EXERCISE REQUIREMENTS: A verbatim copy is needed of the lines below from the one containing "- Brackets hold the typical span" up to and including the one containing "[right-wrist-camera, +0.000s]", excluding pictures.

DATASET SECTION:
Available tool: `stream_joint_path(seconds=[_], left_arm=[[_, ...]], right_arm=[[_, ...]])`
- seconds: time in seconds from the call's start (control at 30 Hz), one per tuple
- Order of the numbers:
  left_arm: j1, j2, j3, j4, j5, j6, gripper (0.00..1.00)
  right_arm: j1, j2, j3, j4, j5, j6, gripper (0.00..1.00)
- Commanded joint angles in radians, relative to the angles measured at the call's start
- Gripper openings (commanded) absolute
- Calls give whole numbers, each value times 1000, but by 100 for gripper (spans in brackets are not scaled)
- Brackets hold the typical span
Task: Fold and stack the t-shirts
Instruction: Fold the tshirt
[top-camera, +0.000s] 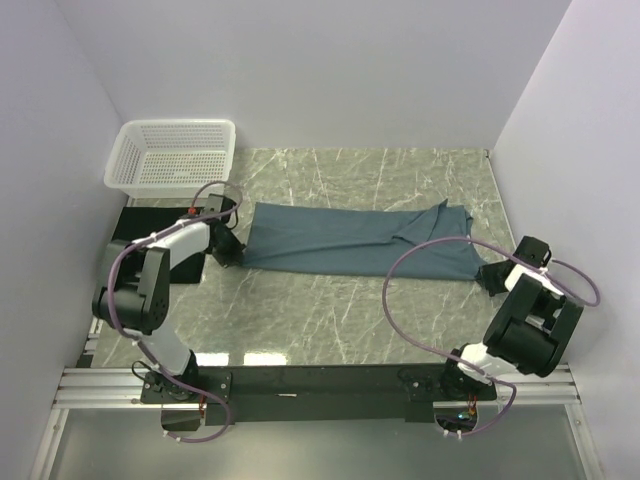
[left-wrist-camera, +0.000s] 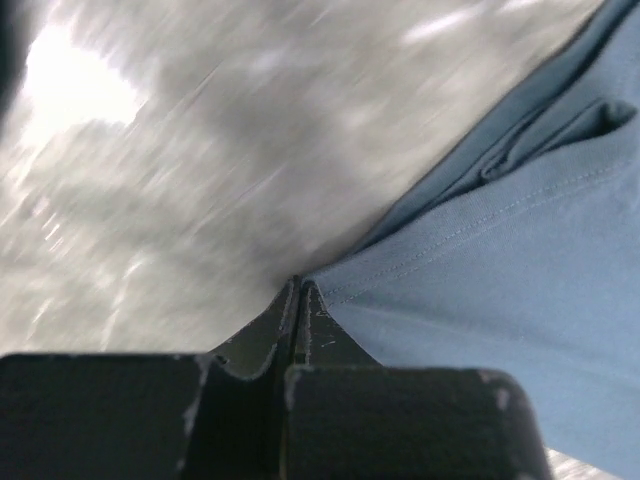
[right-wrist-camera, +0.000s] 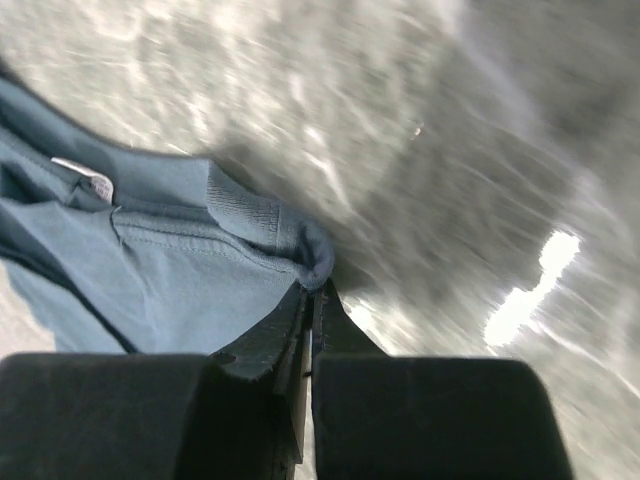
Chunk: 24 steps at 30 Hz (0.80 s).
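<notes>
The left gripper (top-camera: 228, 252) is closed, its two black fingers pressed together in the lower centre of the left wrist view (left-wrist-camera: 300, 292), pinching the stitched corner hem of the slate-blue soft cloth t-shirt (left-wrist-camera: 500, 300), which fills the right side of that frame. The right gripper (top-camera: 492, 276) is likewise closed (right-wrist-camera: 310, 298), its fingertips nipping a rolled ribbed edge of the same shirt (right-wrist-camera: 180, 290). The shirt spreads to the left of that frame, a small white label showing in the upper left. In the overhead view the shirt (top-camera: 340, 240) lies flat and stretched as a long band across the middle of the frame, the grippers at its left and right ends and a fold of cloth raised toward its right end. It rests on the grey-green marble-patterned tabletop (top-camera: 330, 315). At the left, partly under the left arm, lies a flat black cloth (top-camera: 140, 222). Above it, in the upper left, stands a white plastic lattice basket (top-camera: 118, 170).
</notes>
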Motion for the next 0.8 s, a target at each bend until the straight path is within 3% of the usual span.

SOLVED EXERCISE:
- Brackets hold the typical span
Task: Fold and stack the t-shirts
Instruction: Fold the tshirt
[top-camera, +0.000s] 
[left-wrist-camera, +0.000s] 
[right-wrist-camera, +0.000s] 

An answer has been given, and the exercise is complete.